偶然or心がけ

LINEで送る

「この土地、大石会計にピッタリではありませんか?」
 昨年の夏、三井のリハウスの若い営業マンが事務所に飛び込んできました。
「家内と銀行に相談してから返事をします」

 外出直前でバタバタしていた私は、興味は惹かれましたが直ぐに返事はせずに営業マンに帰ってもらいました。

 数分後、その営業マンから焦った様子の電話が入りました。
「大石さん、直ぐに申込書を書いた方がいいと思います。いま営業店内がこの物件を巡って大騒ぎになっています」

 国立は街が小さいうえに住居専用地域が大半なので、駅近くには滅多にビル用地は出ません。値段交渉は一切せず、情報入手30分後には購入申込書を書きました。

 3日後に売主側から連絡が入りました。何件もあった購入申込みの中から大石会計を選んでくれたのです。決め手となったのは、申込書に大石会計の会社案内を添えたことでした。大石会計の取り組みを見て、売るならこの会計事務所と思われたそうです。

 その土地購入から遡ること3年、事務所が狭くなり引っ越しを検討したのですが、国立駅近辺には希望する広さの賃貸物件はありませんでした。

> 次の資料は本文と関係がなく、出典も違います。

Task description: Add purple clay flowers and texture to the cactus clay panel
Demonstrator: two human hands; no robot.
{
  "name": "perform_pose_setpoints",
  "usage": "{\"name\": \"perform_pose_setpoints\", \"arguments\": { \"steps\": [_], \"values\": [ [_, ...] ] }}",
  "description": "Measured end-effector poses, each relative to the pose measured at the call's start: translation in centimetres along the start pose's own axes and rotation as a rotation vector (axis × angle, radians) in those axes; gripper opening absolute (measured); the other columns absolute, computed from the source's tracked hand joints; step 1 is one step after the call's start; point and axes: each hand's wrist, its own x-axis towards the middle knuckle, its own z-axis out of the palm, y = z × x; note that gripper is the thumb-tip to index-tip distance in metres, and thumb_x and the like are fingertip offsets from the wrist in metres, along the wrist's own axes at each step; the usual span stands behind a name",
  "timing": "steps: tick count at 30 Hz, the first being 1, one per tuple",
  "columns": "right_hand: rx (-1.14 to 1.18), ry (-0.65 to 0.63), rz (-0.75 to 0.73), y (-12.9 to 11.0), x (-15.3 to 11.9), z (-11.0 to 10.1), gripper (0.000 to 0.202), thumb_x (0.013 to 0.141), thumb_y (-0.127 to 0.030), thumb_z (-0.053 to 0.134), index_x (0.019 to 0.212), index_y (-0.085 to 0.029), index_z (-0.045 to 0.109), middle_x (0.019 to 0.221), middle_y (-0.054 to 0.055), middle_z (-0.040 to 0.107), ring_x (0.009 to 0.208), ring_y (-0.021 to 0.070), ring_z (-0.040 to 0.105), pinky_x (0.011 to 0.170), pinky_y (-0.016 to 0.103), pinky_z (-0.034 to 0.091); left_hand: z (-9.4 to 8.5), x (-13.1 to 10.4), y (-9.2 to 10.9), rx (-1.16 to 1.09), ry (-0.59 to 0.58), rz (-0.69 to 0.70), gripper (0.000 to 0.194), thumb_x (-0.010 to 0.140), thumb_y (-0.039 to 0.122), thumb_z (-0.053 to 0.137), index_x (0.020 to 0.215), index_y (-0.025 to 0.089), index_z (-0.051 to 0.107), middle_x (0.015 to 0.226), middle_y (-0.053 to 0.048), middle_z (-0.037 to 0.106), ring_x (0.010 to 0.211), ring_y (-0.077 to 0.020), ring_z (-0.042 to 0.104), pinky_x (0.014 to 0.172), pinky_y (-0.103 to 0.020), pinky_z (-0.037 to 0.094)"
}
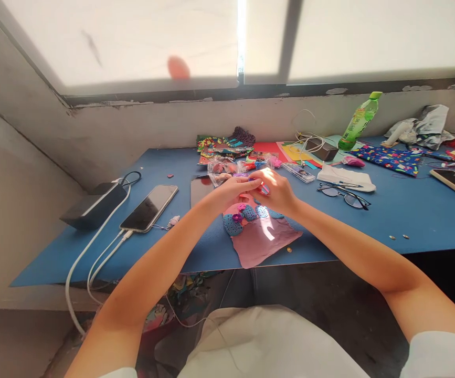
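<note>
The left hand [237,191] and right hand [276,190] pinch a small colourful item [265,188] over blue crocheted pieces [233,224] near the front edge of the bench [384,218].

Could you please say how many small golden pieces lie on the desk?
3 visible: one small golden piece beside the pink cloth, a second and a third close together, farther right than the black-framed glasses; others may be hidden.

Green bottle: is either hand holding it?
No, the left hand and right hand are together by the pink cloth, well apart from the green bottle.
</note>
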Motion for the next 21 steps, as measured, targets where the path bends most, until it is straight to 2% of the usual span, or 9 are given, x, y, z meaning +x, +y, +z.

 仕方がないので大手の不動産会社2社にだけ、延べ床面積200坪の建物が建つ用地があったら紹介してほしいとお願いしておきました。ダメ元でした。

 その時話を聞いてくれた三井のリハウスの営業マンは、入社2年目の頼りなさげな若者でした。この人にお願いしても無理だろうと、期待もせず数分会話しただけで名刺を渡してその場を去りました。

 それから3年後、冒頭の「これ、ピッタリでは?」と若い営業マンが飛び込んできたのです。その3年間、ただの一度の連絡もありませんでした。

 大石会計はその3年の間に、狭さに耐えられずに近所のビルを借り増ししています。別ビルに移った社員からは疎外感があると言われ、それがずっと心に引っ掛かっていました。今回の引っ越しでそれが解消できたことがありがたいです。

 それにしても、出会いにはいくつもの偶然が重なりあうものです。今回の社屋取得も次のような偶然の賜物でした。

・ダメ元で、縁もない不動産会社に飛び込みでお願いしておいたこと
・営業マンが私を覚えていて、物件情報入手直後に動いてくれたこと
・営業マンが転勤せずにいたこと(その後転勤になりました)
・私がたまたま事務所にいて即決できたこと(当日は金曜日の午後で外出準備をしているところでした。週末を挟んだら縁はなかったでしょう)
・会社案内をお渡ししたこと(営業マンは必要ないと言っていましたが、念のためでした)

 前向きなひと手間、それと日ごろの心掛けが大切ですね。ものごとは行動しないことには何も始まらないし、変わらないとあらためて思った出来事でした。